Quizá el lenguaje hoy universal sea el protagonizado por los personajes de Marvel y Star Wars, que vienen a suplir los antiguos arquetipos (el talón de Aquiles se transforma en la debilidad de Superman por la kriptonita, por poner un ejemplo un tanto banal). Son los nuevos mitos construidos sobre la ceniza de los viejos; ficciones para un nuevo milenio. Lo que hasta hace poco solo se entendía en un contexto acotado, gracias a la globalización hoy es perfectamente interpretable por amplios conjuntos de población, ya no solo occidental, sino mundial.

Yo mismo lo he hecho en ciertas ocasiones, y el efecto que crean estos textos me parece interesante, pero no siempre estéticamente agradable. Quizá peque de elitista, pero también me da la impresión de que se trata de un lenguaje algo más limitado, más confuso y menos transferible.

En cualquier caso, resulta dudoso que la pervivencia de estos mitos contemporáneos —o su vigencia, más bien— se transfiera a las próximas generaciones. Vivimos en una época de cambios vertiginosos y es muy difícil saber con certeza si algo acabará imponiéndose frente al peso de la historia, o si lo nuevo no pasará a ser viejo en este perpetuo ambiente cultural acelerado.

2 comentarios

  1. ¡Qué artículo tan interesante! En lo personal, supongo que la historia manda… y si necesita, orgánicamente, aludir a Sancho, a Flastaff o a Antígona, pues se jode todo lo demás.
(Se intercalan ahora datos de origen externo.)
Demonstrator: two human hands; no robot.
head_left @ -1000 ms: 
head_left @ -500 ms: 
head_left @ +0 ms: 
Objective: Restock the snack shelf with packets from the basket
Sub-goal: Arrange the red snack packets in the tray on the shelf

Ya habrá tiempo de deslizar un par de frases para hablar del sentido de la alusión, o lo que sea, pero privarnos de las alusiones… es que es privarnos de la transmisión cultural, no?

    Igual, leyendo esta entrada, me acordé de una serie estupenda de artículos, en los que un grupo de periodistas deportivos defendían la idea de que el deporte como espectáculo global nos cuenta las mismas historias que en su día contó la religión, o el cine, o la literatura y el cómic: historias míticas. Y compararon a un grupo de futbolistas y entrenadores con sus “pares” del cómic, de manera genial, mostrando que Prometeo, el Dr. Jeckyll, Hulk y Marcelo Bielsa refieren al mismo arquetipo: al héroe que paga un precio terrible por alcanzar el conocimiento. O que la historia de un niño inmaduro, que tiene demasiados poderes y los usa para ocultarse tras ellos, porque no sabe vivir como un adulto, es la historia de Tony Stark… pero también la de Mario Balotelli.

    Al final, los mitos, los arquetipos, siempre están ahí; nada más van cambiando de rostro.